### Exercise instructions
Copy out the entries that come next, exactly.
BEGIN Data in this exercise
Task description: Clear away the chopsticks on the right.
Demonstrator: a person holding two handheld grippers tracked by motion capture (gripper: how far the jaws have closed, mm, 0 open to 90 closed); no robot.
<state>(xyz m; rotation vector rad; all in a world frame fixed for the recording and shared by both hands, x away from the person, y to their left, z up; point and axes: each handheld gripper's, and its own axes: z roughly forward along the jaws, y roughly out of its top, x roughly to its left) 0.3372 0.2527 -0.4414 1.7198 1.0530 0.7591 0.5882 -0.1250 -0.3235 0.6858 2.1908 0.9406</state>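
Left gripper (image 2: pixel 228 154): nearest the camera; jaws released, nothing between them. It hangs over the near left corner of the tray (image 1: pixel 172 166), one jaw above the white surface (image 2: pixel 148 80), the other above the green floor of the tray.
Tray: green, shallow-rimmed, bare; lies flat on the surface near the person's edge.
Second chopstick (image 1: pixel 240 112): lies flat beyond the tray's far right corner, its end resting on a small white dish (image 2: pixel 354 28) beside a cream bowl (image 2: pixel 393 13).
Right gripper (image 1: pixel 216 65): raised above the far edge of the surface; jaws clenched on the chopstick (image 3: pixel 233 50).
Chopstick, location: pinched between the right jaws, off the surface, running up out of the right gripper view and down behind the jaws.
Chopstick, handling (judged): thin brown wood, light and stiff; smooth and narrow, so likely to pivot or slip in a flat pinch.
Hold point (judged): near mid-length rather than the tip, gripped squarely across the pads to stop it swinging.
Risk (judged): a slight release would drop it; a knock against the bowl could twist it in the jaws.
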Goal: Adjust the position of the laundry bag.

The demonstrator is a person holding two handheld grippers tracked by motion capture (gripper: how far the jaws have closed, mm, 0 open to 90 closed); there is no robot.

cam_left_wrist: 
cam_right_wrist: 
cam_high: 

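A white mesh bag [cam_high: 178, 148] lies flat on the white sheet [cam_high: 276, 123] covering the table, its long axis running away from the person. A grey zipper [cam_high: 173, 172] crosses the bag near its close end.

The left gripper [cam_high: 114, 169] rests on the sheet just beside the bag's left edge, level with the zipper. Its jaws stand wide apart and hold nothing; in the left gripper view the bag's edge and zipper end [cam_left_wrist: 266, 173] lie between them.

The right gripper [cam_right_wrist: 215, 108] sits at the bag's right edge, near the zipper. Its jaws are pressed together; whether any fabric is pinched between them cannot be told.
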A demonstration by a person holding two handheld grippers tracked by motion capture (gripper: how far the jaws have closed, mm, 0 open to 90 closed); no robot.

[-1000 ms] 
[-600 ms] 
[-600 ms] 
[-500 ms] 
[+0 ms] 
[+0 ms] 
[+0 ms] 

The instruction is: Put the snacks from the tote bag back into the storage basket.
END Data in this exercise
### Your response
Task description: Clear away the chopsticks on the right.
Demonstrator: a person holding two handheld grippers tracked by motion capture (gripper: how far the jaws have closed, mm, 0 open to 90 closed); no robot.
<state>(xyz m; rotation vector rad; all in a world frame fixed for the recording and shared by both hands, x away from the person, y to their left, z up; point and axes: each handheld gripper's, and its own axes: z roughly forward along the jaws, y roughly out of its top, x roughly to its left) 0.3372 0.2527 -0.4414 1.7198 1.0530 0.7591 0.5882 -0.1250 -0.3235 0.6858 2.1908 0.9406</state>
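Left gripper (image 2: pixel 228 154): nearest the camera; jaws released, nothing between them. It hangs over the near left corner of the tray (image 1: pixel 172 166), one jaw above the white surface (image 2: pixel 148 80), the other above the green floor of the tray.
Tray: green, shallow-rimmed, bare; lies flat on the surface near the person's edge.
Second chopstick (image 1: pixel 240 112): lies flat beyond the tray's far right corner, its end resting on a small white dish (image 2: pixel 354 28) beside a cream bowl (image 2: pixel 393 13).
Right gripper (image 1: pixel 216 65): raised above the far edge of the surface; jaws clenched on the chopstick (image 3: pixel 233 50).
Chopstick, location: pinched between the right jaws, off the surface, running up out of the right gripper view and down behind the jaws.
Chopstick, handling (judged): thin brown wood, light and stiff; smooth and narrow, so likely to pivot or slip in a flat pinch.
Hold point (judged): near mid-length rather than the tip, gripped squarely across the pads to stop it swinging.
Risk (judged): a slight release would drop it; a knock against the bowl could twist it in the jaws.
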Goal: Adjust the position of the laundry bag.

The demonstrator is a person holding two handheld grippers tracked by motion capture (gripper: how far the jaws have closed, mm, 0 open to 90 closed); there is no robot.

cam_left_wrist: 
cam_right_wrist: 
cam_high: 

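A white mesh bag [cam_high: 178, 148] lies flat on the white sheet [cam_high: 276, 123] covering the table, its long axis running away from the person. A grey zipper [cam_high: 173, 172] crosses the bag near its close end.

The left gripper [cam_high: 114, 169] rests on the sheet just beside the bag's left edge, level with the zipper. Its jaws stand wide apart and hold nothing; in the left gripper view the bag's edge and zipper end [cam_left_wrist: 266, 173] lie between them.

The right gripper [cam_right_wrist: 215, 108] sits at the bag's right edge, near the zipper. Its jaws are pressed together; whether any fabric is pinched between them cannot be told.
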A demonstration by a person holding two handheld grippers tracked by motion capture (gripper: how far the jaws have closed, mm, 0 open to 90 closed); no robot.

[-1000 ms] 
[-600 ms] 
[-600 ms] 
[-500 ms] 
[+0 ms] 
[+0 ms] 
[+0 ms] 

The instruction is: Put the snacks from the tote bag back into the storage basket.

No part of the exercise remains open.